Howard was arrested while participating in her activist work multiple times. Her friend Marla Stevens remembered one particular jail time fondly. In 1991, Howard was protesting with ACT-UP in Atlanta because a lesbian staffer in the state attorney general’s office was fired due to Georgia’s sodomy laws. Stevens and Howard were thrown in jail, later “reading steamy novels aloud to the assembled grrlz and being as much of a pain in the rear as possible so they'd not want to hold us any longer than absolutely necessary,” Stevens wrote.

As a pioneer in the movement to advance bisexual inclusion, Howard was part of the delegation that worked to get “Bi” added to the title of the 1993 March on Washington so it would become “March on Washington for Lesbian, Gay, and Bi Equal Rights.” Beforehand, the march had only focused on gay and lesbian rights. Decrying the many myths surrounding bisexuality, pushing it into the spotlight, and rallying for its support in ongoing queer narratives was a strong part of Howard’s activism, though she also campaigned heavily for LGBTQ+ rights in general, as well as women’s rights, national healthcare, equal treatment for people of color, and rights for those affected by AIDS. “She was an in-your-face activist,” Nelson said in 2014. “She fought for anyone who had their rights trampled on.”

Howard passed away from colon cancer in 2005 — during Pride on June 28, 2005, to be exact, the 36th anniversary of the Stonewall Uprising. Nelson survived her and made a video to honor her longstanding bisexual pride. “Beside the fact that we were together and I am straight,” Nelson’s video said, “I know if she was alive, she would be here holding a sign saying ‘I’m #stillbisexual,’ so I will hold one up for her,” which he does. She was never ‘confused’ about her sexual identity, he goes on to say, and wanted others to acknowledge that she and those like her knew themselves, and that their sexuality was and should be seen as legitimate.

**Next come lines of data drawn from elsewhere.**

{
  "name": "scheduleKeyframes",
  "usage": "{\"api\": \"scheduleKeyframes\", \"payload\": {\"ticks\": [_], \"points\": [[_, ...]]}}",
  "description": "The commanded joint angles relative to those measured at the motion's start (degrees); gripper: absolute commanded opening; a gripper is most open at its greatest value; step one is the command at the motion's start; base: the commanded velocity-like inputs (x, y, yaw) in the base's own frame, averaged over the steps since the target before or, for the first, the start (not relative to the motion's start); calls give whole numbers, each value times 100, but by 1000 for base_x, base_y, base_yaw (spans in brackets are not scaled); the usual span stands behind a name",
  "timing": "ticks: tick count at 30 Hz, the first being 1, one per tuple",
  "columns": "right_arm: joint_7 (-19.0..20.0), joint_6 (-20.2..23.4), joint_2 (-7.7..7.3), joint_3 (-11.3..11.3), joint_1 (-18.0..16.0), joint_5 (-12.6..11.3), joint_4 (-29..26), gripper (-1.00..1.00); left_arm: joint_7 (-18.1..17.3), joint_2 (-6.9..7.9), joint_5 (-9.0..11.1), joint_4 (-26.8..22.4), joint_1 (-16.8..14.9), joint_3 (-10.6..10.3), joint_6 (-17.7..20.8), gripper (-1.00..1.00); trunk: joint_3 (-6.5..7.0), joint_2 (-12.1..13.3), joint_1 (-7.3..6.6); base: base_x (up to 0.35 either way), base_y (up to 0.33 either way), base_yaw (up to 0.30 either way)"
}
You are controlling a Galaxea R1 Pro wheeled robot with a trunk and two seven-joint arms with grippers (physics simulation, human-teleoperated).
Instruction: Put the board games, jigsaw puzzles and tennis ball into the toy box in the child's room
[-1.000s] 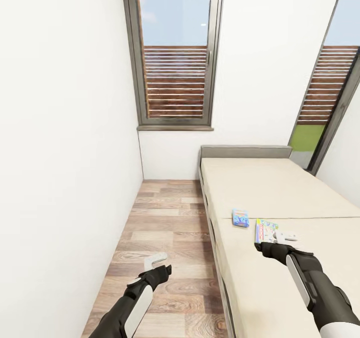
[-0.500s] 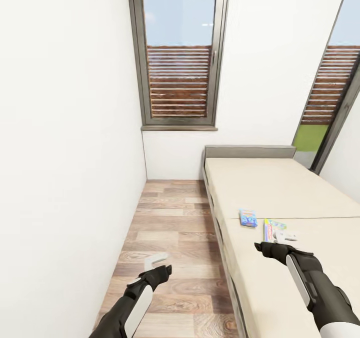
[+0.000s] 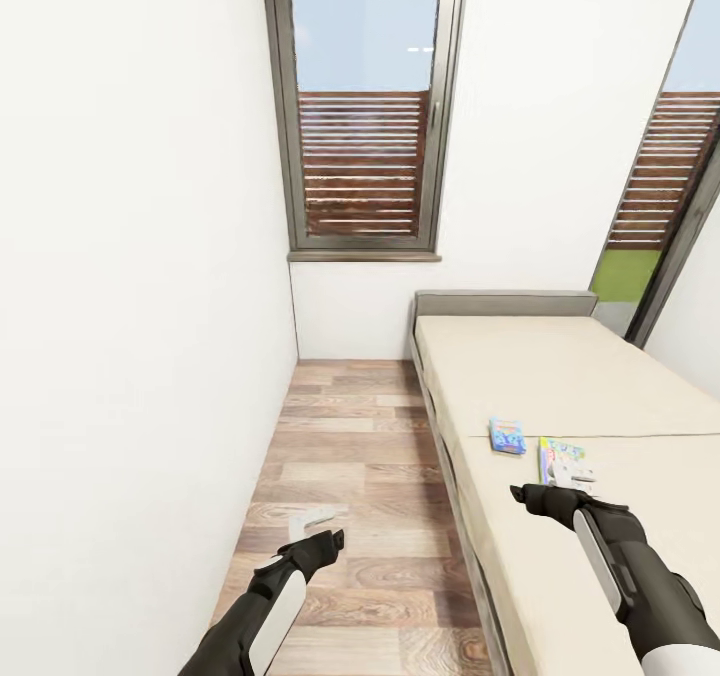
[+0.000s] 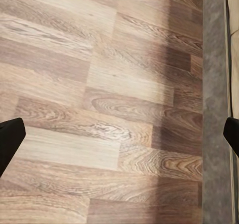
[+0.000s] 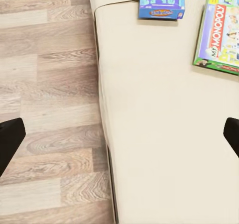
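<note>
Two board games lie on the beige bed (image 3: 560,376): a small blue box (image 3: 507,436) (image 5: 162,1) and a green-white Monopoly box (image 3: 558,453) (image 5: 219,32). My right gripper (image 3: 575,475) (image 5: 119,134) hovers open above the mattress, just short of the Monopoly box and partly covering it in the head view. Over the wooden floor beside the bed, my left gripper (image 3: 312,522) (image 4: 119,137) is open and empty. The table, toy box, jigsaw puzzles and tennis ball are out of view.
A narrow strip of wood floor (image 3: 350,456) runs between the white wall (image 3: 130,356) on the left and the bed's grey side (image 4: 216,109). A tall window (image 3: 365,106) stands at the far end, above the grey headboard (image 3: 505,303).
The whole picture has shifted, so the camera has moved: bed and game boxes now sit further right in the head view. Both arms hold the same pose, grippers still open.
</note>
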Motion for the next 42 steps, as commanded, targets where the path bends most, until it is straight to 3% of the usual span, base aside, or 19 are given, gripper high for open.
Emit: {"api": "scheduleKeyframes", "payload": {"ticks": [1, 42], "points": [[-1, 29, -2, -7, -3, -47, -6, 100, 51, 5, 60, -10, -3, -19, 14, 100, -6, -3, 0, 0, 24, 0], [-3, 32, 0, -7, -3, -47, -5, 100, 42, 7, 64, -10, -3, -22, 17, 100, -6, -3, 0, 12, 46, 0]]}}
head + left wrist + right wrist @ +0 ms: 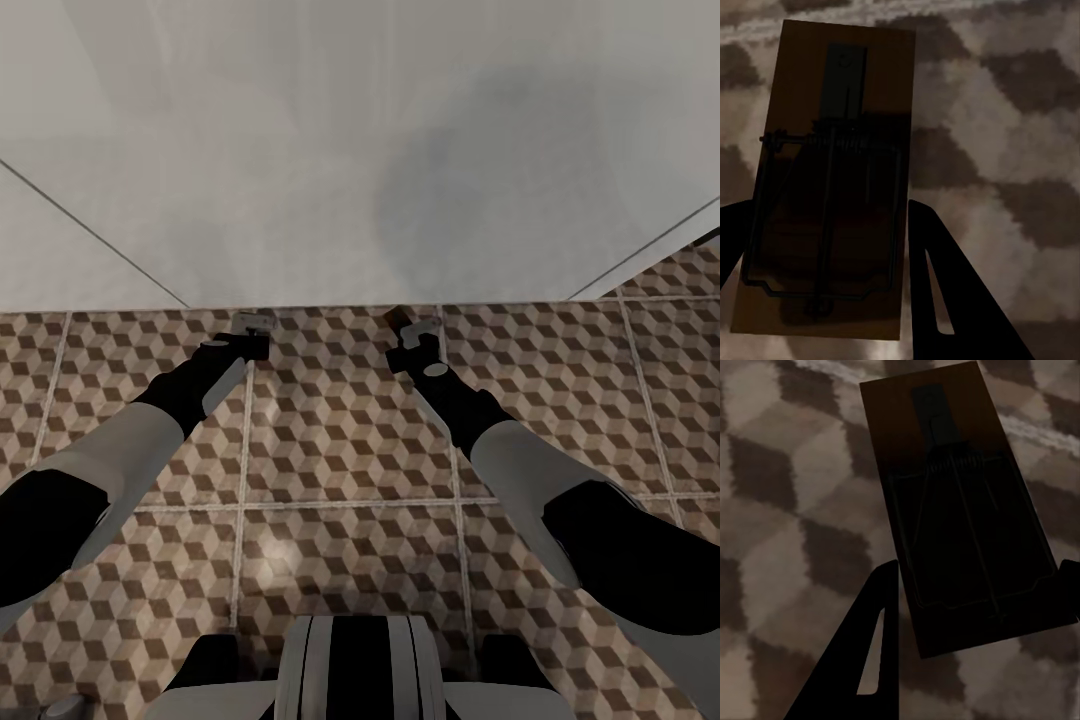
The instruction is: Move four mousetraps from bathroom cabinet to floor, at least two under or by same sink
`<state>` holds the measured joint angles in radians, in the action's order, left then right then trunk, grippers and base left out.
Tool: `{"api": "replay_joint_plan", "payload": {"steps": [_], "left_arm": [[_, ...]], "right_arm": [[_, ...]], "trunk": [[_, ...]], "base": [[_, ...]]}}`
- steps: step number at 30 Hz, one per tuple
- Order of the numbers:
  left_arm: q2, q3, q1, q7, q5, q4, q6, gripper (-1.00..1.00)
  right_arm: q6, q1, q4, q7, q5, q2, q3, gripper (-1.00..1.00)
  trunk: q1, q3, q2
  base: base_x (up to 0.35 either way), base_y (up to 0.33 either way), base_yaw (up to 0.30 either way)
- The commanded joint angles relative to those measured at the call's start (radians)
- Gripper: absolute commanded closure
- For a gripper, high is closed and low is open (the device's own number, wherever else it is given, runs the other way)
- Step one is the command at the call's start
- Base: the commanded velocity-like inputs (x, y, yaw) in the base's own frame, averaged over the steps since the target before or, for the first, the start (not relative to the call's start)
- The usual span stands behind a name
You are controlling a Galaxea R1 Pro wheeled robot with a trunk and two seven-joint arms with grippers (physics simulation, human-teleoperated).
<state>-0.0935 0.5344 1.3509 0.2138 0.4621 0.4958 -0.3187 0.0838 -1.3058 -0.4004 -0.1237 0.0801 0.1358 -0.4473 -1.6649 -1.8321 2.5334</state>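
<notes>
Evidently both arms are stretched forward and down over the bathroom floor (340, 440), close to where the cube-patterned tiles meet a plain white surface (330, 150) that rises ahead; whether that surface is the front of the sink unit or a wall cannot be told. The left gripper (252, 325) is clenched on a mousetrap (832, 180), its two dark fingers (945, 292) pinching the long edges of the board so the wire stays untouched, and the tiles show beyond it. The right gripper (412, 330) grasps a second mousetrap (960, 502) the same way, one finger (862, 660) on each side of the wood. In the head view a brown corner of that board pokes past the right fingertips. Holding each trap flat and edge-on looks meant to let the boards be set down level on the tiles. Judging by the low reach, the step in hand is placing, with both traps not yet let go.
</notes>
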Motion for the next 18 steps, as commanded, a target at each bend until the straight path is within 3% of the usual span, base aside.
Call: {"api": "replay_joint_plan", "payload": {"steps": [1, 10, 11, 18], "left_arm": [[-0.002, 0.009, 0.001, 0.010, 0.007, 0.003, -0.005, 1.00], [0.000, 0.010, -0.003, 0.010, 0.007, 0.003, -0.005, 1.00], [0.001, 0.011, -0.003, 0.010, 0.007, 0.003, -0.005, -1.00], [0.006, 0.012, -0.005, 0.009, 0.007, 0.003, 0.008, -1.00]], "right_arm": [[0.005, -0.001, -0.001, -0.007, 0.010, -0.001, -0.008, 1.00], [0.005, 0.000, -0.001, -0.007, 0.010, -0.003, -0.008, 1.00], [0.004, 0.000, -0.001, -0.007, 0.010, -0.003, -0.008, 1.00], [0.004, 0.000, -0.001, -0.007, 0.010, -0.004, -0.008, 1.00]], "trunk": [[0.000, -0.001, 0.000], [0.000, -0.001, 0.000], [0.000, -0.001, 0.000], [0.000, -0.001, 0.000]], "base": [[0.000, 0.000, 0.000], [0.000, 0.000, 0.000], [0.000, 0.000, 0.000], [0.000, 0.000, 0.000]]}}
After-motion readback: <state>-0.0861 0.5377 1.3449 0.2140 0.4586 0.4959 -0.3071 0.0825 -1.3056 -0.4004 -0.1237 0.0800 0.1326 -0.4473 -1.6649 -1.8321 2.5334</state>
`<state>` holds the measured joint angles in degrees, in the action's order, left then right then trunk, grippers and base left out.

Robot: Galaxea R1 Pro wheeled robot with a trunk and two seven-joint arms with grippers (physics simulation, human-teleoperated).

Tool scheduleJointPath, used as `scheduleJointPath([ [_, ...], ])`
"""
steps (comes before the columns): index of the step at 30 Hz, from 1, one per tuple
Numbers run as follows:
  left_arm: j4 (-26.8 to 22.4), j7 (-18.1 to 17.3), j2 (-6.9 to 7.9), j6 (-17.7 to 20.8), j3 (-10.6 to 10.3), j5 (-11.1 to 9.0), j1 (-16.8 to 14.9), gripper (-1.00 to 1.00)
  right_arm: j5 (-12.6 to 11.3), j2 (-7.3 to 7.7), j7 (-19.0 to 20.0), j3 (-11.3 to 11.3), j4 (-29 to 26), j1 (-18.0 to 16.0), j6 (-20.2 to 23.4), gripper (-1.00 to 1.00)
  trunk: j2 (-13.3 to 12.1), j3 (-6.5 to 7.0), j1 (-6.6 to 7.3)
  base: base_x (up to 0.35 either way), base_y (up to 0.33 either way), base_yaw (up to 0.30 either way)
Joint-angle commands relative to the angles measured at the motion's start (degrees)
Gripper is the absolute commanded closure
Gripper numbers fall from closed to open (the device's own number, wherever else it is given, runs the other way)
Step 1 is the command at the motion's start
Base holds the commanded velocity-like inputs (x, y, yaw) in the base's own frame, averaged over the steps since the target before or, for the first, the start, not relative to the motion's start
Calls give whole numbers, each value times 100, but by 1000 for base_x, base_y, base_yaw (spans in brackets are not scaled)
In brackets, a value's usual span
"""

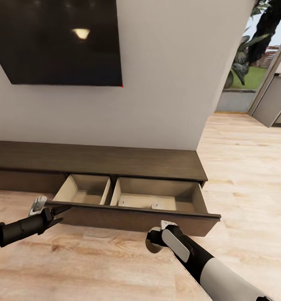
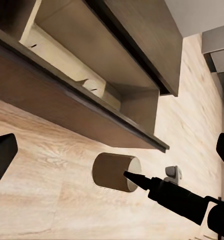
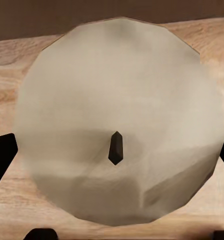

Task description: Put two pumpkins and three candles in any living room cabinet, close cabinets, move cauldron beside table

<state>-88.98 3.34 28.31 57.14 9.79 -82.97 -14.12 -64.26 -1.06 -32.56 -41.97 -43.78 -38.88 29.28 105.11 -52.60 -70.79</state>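
Pale wood floor (image 1: pixel 240 167) runs along a white wall, where the cabinet (image 1: pixel 115 161) sits low with its wide front (image 1: pixel 136 217) pulled out (beige interior exposed). Right gripper (image 1: pixel 153 241) hangs just before that front, clamped on a candle (image 3: pixel 117 120), dark wick (image 3: pixel 115 148) facing the wrist camera. Left gripper (image 1: pixel 59 213) sits at the front's left end, fingers apart.

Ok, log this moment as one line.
right gripper: holding candle over floor, before open cabinet | left gripper: open, at drawer front | drawer: pulled out, two compartments | next: likely candle into drawer
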Motion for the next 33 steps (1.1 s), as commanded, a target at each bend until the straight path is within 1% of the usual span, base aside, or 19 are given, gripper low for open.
scheduleJointPath([
  [1,-5,35,0,25,5,-36,-3,-100,-44,4,-39,-18,-7,-6,0,100,2,-5,-1,188,-270,0],
  [18,-5,35,0,25,5,-32,35,-100,-53,5,-21,-17,-11,-6,17,100,2,-5,-1,152,-286,-2],
  [23,-5,35,-1,25,5,-34,40,-100,-64,16,-15,-13,-89,-6,45,100,2,-5,-1,41,-93,0],
  [26,-5,35,-1,25,5,-35,41,-100,-73,33,-16,-4,-403,-6,98,100,2,-5,-1,8,-17,0],
  [28,-5,35,-1,25,5,-35,41,-100,-76,40,-34,115,-896,-6,222,100,2,-5,-1,3,-6,0],
  [30,-5,35,-1,25,5,-35,41,-100,-73,47,-57,386,-1350,-4,395,100,2,-5,-1,1,-3,0],
  [31,-5,35,-1,25,5,-35,41,-100,-70,48,-64,531,-1484,-2,474,100,2,-5,-1,1,-1,0],
  [33,-5,35,-1,25,5,-35,41,-100,-55,46,-69,692,-1595,1,551,100,2,-5,-1,0,-1,0],
])
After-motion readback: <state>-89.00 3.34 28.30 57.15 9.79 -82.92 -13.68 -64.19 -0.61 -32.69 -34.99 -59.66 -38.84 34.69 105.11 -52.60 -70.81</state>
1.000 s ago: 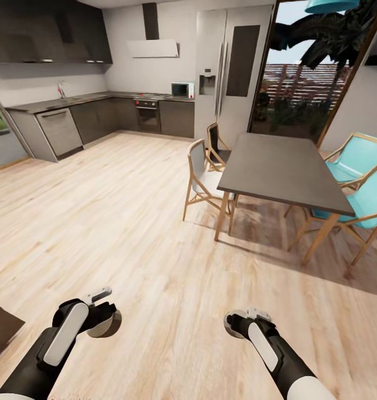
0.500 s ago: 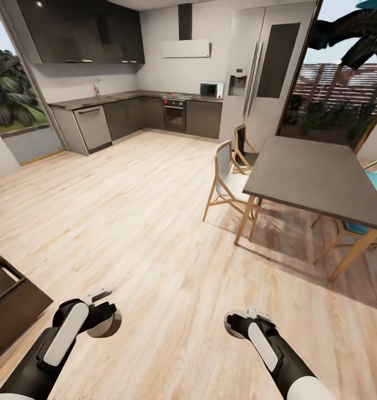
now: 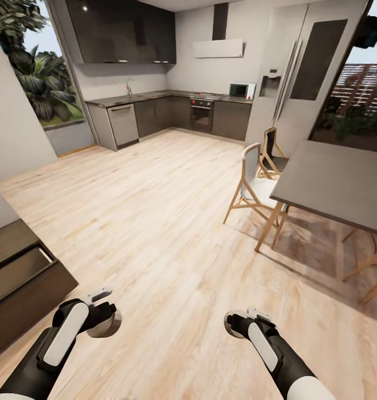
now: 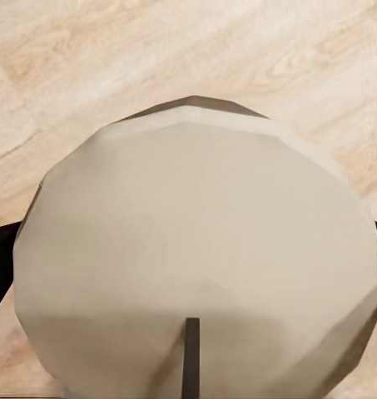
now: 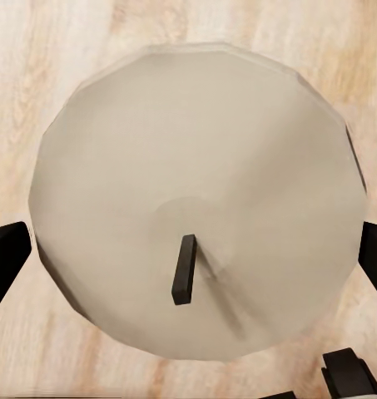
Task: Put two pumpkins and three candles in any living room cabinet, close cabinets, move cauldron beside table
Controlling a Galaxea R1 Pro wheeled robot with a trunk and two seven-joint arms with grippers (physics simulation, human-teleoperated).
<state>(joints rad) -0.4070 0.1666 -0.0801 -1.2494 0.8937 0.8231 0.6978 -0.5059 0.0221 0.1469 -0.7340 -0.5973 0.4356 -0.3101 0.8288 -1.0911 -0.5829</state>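
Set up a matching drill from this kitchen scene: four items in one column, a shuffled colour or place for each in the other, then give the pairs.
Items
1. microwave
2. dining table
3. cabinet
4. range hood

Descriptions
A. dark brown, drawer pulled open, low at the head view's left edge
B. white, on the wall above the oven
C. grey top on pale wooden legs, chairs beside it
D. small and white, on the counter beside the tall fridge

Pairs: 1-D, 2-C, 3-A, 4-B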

The year Howard passed, the Queens, New York branch of PFLAG initiated an award in her honor. Now in its 14th year, the “Brenda Howard Award” recognizes “an individual or organization that best exemplifies the vision, principals and community service exemplified by the late LGBT rights activist Brenda Howard and who serves as a positive and visible role model for the Bisexual Community.” At the time of its creation, it became the first award given by a major U.S. LGBTQ+ organization that was named after an out bisexual person.

Bi erasure is still all too often a problem faced by the LGBTQ+ community. But it’s important to remember because of people like Howard,“The Mother of Pride” herself, that a Pride celebration even exists.